Assigned task:
The listing below is to be written out word for word, minus its images.
= Beginning of Section =
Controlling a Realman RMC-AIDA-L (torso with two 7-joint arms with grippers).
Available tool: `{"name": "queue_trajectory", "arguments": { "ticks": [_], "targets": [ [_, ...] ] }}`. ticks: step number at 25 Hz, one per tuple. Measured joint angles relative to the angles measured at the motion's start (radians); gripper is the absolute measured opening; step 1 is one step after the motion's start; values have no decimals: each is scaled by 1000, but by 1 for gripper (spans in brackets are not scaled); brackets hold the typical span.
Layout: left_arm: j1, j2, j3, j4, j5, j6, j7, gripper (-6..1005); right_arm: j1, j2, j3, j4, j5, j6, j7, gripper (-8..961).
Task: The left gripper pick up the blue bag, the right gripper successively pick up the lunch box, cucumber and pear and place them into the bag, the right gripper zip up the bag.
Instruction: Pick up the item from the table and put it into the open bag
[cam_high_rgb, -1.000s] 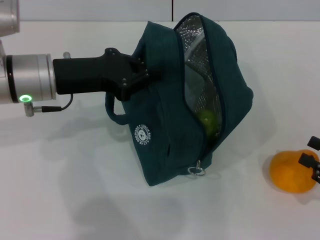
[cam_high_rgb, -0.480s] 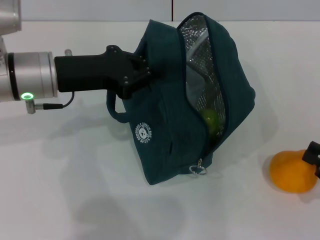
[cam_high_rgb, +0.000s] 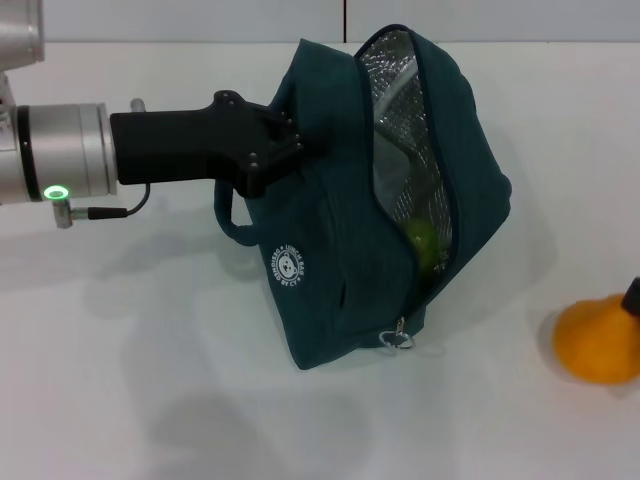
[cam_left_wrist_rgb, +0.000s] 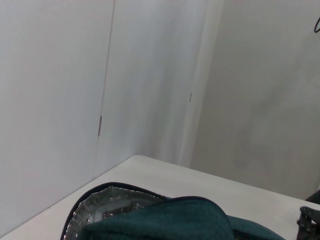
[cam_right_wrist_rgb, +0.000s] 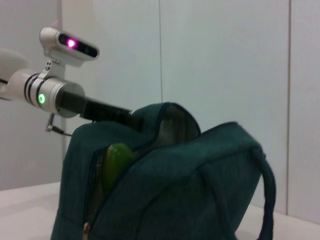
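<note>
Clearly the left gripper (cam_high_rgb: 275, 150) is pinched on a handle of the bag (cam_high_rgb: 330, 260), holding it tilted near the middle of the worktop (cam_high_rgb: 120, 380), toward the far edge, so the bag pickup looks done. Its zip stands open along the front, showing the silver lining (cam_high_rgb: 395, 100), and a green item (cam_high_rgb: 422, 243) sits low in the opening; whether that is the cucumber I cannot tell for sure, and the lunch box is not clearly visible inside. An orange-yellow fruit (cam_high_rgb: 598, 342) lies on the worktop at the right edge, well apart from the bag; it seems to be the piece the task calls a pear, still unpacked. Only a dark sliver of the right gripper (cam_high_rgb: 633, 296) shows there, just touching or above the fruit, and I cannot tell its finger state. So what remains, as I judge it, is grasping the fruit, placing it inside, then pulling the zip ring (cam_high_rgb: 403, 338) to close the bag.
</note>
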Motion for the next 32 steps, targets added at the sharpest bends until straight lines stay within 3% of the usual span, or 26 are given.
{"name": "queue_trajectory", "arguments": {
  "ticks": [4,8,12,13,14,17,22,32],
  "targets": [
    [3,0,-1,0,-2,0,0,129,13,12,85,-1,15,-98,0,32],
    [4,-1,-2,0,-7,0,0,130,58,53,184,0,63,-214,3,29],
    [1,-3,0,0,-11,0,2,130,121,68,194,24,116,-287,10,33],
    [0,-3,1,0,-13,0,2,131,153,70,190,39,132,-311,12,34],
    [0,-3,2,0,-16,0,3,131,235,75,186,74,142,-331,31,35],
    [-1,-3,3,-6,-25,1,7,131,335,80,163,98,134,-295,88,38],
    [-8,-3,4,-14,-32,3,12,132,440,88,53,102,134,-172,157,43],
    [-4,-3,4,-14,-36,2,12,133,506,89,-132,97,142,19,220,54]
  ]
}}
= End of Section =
Exercise output:
Controlling a Realman RMC-AIDA-L (torso with two 7-joint arms with grippers).
Available tool: `{"name": "queue_trajectory", "arguments": { "ticks": [_], "targets": [ [_, ...] ] }}`. ticks: step number at 25 Hz, one per tuple. Measured joint angles relative to the angles measured at the motion's start (radians); gripper is the absolute measured opening; step 1 is one step after the motion's start; values have no decimals: each is scaled by 1000, but by 1 for gripper (spans in brackets are not scaled); brackets hold the typical span.
Layout: left_arm: j1, j2, j3, j4, j5, j6, j7, gripper (-6..1005); right_arm: j1, j2, j3, j4, j5, j6, j7, gripper (-8..961).
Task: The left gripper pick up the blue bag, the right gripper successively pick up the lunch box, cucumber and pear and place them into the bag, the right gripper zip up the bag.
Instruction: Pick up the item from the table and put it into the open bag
[cam_high_rgb, -1.000s] 
[cam_high_rgb, -0.480s] 
[cam_high_rgb, +0.000s] 
[cam_left_wrist_rgb, +0.000s] 
[cam_right_wrist_rgb, +0.000s] 
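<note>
Clearly the left gripper (cam_high_rgb: 275, 150) is pinched on a handle of the bag (cam_high_rgb: 330, 260), holding it tilted near the middle of the worktop (cam_high_rgb: 120, 380), toward the far edge, so the bag pickup looks done. Its zip stands open along the front, showing the silver lining (cam_high_rgb: 395, 100), and a green item (cam_high_rgb: 422, 243) sits low in the opening; whether that is the cucumber I cannot tell for sure, and the lunch box is not clearly visible inside. An orange-yellow fruit (cam_high_rgb: 598, 342) lies on the worktop at the right edge, well apart from the bag; it seems to be the piece the task calls a pear, still unpacked. Only a dark sliver of the right gripper (cam_high_rgb: 633, 296) shows there, just touching or above the fruit, and I cannot tell its finger state. So what remains, as I judge it, is grasping the fruit, placing it inside, then pulling the zip ring (cam_high_rgb: 403, 338) to close the bag.
</note>
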Motion for the next 32 steps, targets added at the sharpest bends until straight lines stay within 3% of the usual span, or 26 are given.
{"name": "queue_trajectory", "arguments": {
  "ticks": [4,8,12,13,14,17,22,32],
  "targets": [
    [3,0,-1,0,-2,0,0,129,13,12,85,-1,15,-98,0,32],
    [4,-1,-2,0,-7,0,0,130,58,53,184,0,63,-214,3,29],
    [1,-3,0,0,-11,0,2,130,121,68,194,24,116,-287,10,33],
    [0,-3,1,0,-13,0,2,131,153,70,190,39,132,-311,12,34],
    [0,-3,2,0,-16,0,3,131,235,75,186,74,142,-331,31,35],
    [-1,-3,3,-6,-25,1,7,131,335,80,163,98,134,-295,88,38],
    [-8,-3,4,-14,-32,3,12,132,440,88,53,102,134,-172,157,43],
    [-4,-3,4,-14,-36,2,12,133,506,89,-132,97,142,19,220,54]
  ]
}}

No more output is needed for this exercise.